I’m very excited to have been selected for the Somerset Art Works/NGS ‘Abundance’ commission, which will entail a garden trail of sculptures by seven artists installed in various beautiful gardens in Somerset during Somerset Art Weeks later this year.  Ideas are brewing…

Next week I will be installing some work at The Magdalen Project as part of the Scraptors‘ Scraptorzoic Era. This will be the last trail for me as part of the Scraptors group, although I will of course continue individually as a scraptor – working with recycled materials, as ever.

And now it’s nearly Spring, people traditionally turn their attention to gardening and perhaps a sculpture or two…

Africa, Wildlife and Art

I’m very proud to have roots in Africa.  David Attenborough’s recent BBC TV series has brought the continent to the fore and each film brings tears to my eyes – mingled emotions of sadness, nostalgia, amazement, joy, laughter, despair, pride, love…  Several people have commented to me on the memorable Dung Beetle and Ball episode, as I have an affinity with Dung Beetles.  I make sculptures of them, use one as my gravitas and even won David Shepherd’s 3-d Wildlife Artist of the Year Award (’09) with my Dung Beetle and Ball piece (see below).  Since my childhood, I’ve always been captivated by dung beetles.  Their attachment to dung, the backward ball-rolling, their striking appearance, strength and perseverance appeal to my interest in the extra-ordinary.  Worshipped by the Egyptians, they are also symbols of wealth and power.  My Dad used to (and still does!) enjoy picking up dried elephant dung on safaris (see also my brother’s Andrew Campbell safaris) or driving over it for fun, and I guess the dung thing has stuck.  Hopefully, more people now understand that the beetles roll balls with their back legs and why they love dung so much (nutrition, nest etc..).  In galleries I’ve had to reverse my beetles, after being placed the wrong way round!
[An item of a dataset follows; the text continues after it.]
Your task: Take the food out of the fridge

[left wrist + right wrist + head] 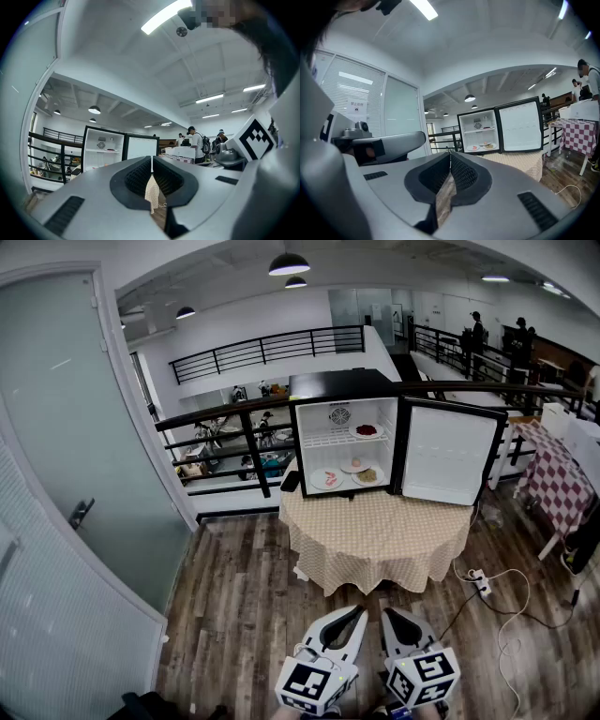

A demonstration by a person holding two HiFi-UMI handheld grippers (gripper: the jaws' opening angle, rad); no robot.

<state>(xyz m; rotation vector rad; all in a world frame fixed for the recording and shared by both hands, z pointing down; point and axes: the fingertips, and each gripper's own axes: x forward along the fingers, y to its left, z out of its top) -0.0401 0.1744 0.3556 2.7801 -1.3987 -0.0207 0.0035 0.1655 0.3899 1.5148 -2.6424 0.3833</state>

This week I managed to catch the Wildlife Photographer of the Year exhibition at Bristol Museum before it ends (today).  Wildlife in all its guises – again raising all sorts of emotions with incredible images of nature – closeup, narrative, beauty and horror (mainly due to ‘sick people’ as my son succinctly put it).
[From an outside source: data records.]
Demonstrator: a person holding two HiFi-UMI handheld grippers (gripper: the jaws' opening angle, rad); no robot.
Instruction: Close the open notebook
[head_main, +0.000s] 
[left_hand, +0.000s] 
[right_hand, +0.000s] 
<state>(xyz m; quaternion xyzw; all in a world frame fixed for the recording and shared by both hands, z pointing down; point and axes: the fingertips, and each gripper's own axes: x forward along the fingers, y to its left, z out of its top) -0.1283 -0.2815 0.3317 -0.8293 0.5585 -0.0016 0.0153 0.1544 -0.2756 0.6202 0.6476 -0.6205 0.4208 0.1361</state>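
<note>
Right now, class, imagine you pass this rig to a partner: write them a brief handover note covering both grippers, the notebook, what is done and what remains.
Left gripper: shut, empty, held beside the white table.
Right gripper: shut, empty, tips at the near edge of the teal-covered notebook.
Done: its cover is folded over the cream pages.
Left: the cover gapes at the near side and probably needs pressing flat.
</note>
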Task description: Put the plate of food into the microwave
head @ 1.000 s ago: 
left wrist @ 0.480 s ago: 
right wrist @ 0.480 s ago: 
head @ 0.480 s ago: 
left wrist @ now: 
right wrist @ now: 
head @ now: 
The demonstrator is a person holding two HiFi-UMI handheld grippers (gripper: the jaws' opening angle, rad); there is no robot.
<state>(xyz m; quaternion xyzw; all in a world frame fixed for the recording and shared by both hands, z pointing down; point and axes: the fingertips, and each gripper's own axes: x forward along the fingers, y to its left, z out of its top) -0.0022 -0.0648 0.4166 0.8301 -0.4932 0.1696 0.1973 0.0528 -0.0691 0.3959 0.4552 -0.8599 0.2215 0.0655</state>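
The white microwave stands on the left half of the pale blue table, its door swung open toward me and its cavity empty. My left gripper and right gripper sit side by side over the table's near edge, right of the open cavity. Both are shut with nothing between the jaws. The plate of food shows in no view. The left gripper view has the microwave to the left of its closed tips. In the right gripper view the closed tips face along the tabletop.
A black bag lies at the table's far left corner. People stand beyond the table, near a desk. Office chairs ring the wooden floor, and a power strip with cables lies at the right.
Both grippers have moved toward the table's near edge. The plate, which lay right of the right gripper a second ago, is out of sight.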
My son and I then popped to the Arnolfini’s Worktable event as part of IBT13, passing IBT’s fake moon rising in College Green on our way to the harbourside.  Worktable is a drop-by interactive artwork by Kate McIntosh set in connected shipping containers with microphones to record the antics. We chose an item to use/smash up (rollerskate), which was great fun to do in a room on our own, then had to artfully re-assemble someone else’s trashed object (car) in a shared room with other creative participants, with very basic materials. Equally exciting was seeing the results of everyone else’s handiwork at the end.  Challenging work – good for lateral thinking with no pre-conceived ideas.  Project ends later today.